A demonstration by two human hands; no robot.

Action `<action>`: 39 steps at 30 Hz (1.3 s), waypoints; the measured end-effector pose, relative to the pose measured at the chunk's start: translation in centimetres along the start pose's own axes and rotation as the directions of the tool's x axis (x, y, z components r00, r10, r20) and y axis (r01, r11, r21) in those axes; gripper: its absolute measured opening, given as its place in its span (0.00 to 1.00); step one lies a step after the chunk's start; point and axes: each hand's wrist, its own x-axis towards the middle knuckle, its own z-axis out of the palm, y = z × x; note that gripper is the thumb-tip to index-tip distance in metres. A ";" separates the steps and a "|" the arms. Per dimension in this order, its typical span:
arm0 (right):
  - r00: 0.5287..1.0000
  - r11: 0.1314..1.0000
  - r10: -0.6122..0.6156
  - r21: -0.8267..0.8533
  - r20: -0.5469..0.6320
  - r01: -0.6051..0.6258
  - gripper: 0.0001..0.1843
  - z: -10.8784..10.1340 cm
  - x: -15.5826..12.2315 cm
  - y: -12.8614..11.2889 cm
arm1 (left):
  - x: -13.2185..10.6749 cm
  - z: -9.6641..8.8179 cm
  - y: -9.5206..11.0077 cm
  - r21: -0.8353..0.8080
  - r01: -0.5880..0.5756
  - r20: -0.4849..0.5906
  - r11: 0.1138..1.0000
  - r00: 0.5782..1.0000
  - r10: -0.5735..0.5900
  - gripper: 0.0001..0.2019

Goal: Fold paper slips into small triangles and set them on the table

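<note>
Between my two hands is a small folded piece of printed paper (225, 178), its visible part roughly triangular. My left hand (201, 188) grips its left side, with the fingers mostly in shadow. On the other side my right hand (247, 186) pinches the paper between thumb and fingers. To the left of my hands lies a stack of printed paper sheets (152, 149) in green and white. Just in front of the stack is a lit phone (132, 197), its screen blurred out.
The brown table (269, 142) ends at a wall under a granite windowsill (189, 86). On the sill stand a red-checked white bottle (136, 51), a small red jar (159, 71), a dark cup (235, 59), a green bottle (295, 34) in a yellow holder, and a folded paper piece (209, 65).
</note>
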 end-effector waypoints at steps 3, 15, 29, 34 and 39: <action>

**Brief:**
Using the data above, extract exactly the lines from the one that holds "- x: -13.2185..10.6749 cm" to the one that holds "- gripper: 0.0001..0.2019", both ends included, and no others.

**Task result:**
  - x: -13.2185..10.6749 cm
  - z: -9.6641..8.8179 cm
  - y: -9.5206..11.0077 cm
  - r21: -0.8353..0.8080
  - r01: -0.5880..0.5756
  - r20: -0.4849..0.5906
  - r11: 0.1138..1.0000
  - r00: 0.5782..1.0000
  - r10: -0.5735..0.5900
  - gripper: 0.0001..0.2019

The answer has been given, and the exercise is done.